#### Task requirements:
Your task is to write out the entire listing exactly, omitting its pictures.

#### Recorded data:
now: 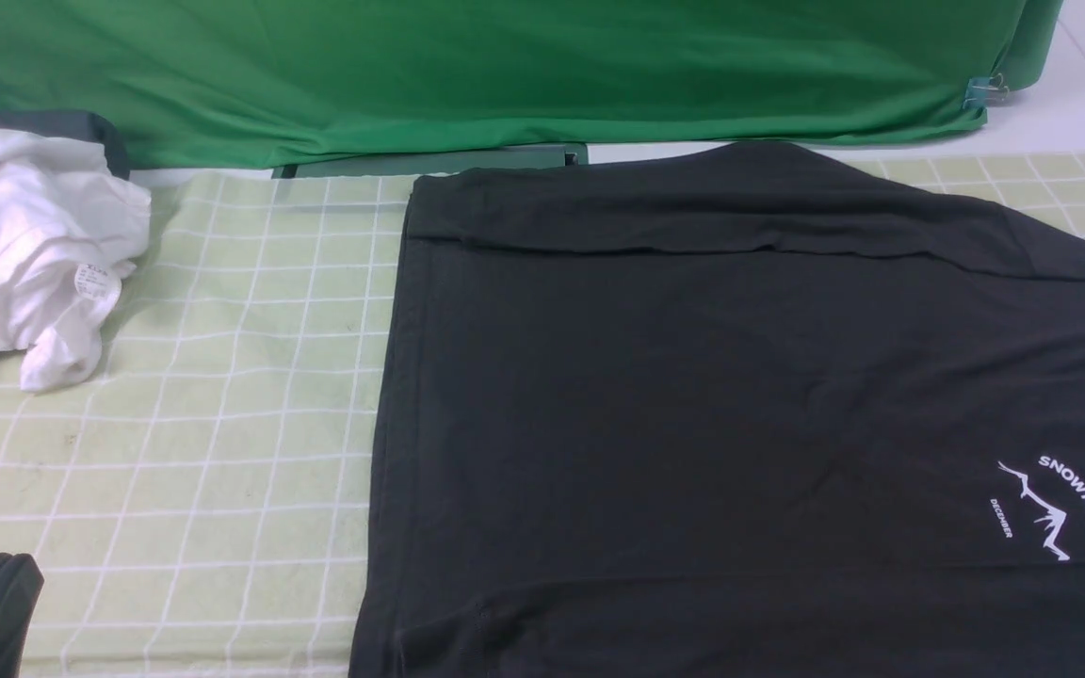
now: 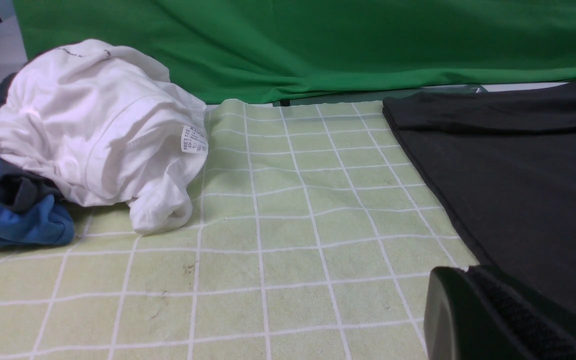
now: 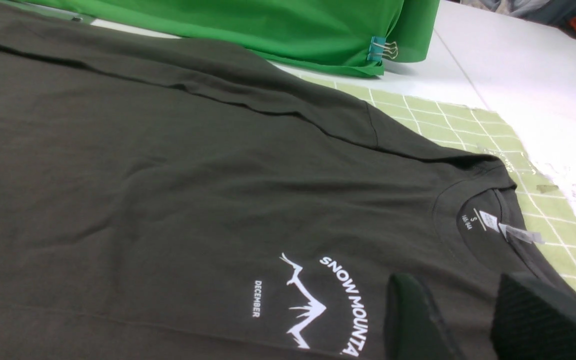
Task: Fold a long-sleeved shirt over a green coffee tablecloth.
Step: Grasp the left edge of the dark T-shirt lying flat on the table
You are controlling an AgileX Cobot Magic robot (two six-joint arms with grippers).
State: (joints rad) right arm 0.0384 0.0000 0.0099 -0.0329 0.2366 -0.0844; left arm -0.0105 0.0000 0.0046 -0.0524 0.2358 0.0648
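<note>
Long-sleeved shirt [image 1: 693,377] lies flat, centre to right on the green coffee tablecloth [image 1: 222,424], collar right, hem left. Knit looks soft, light and limp, so it will likely sag; pinch at hem corners and shoulders. Right gripper [image 3: 460,305] gapes empty above the chest print. Left gripper [image 2: 493,315] sits beside the hem, its opening not discernible.

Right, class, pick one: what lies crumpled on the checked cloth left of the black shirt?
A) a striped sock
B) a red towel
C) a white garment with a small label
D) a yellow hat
C: the white garment, its small label showing, sits heaped on the green coffee tablecloth, apart from the long-sleeved shirt.
</note>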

#### Answer for the task:
now: 
now: 
now: 
Task: Fold a long-sleeved shirt over a green coffee tablecloth.
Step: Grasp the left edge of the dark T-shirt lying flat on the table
You are controlling an AgileX Cobot Magic robot (two six-joint arms with grippers).
State: (joints rad) right arm 0.0384 0.0000 0.0099 -0.0329 0.2366 -0.0844; left arm -0.0105 0.0000 0.0046 -0.0524 0.2358 0.0648
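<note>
Long-sleeved shirt [image 1: 693,377] lies flat, centre to right on the green coffee tablecloth [image 1: 222,424], collar right, hem left. Knit looks soft, light and limp, so it will likely sag; pinch at hem corners and shoulders. Right gripper [image 3: 460,305] gapes empty above the chest print. Left gripper [image 2: 493,315] sits beside the hem, its opening not discernible.

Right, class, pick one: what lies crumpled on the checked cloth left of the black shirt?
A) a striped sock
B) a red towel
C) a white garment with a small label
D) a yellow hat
C: the white garment, its small label showing, sits heaped on the green coffee tablecloth, apart from the long-sleeved shirt.
</note>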

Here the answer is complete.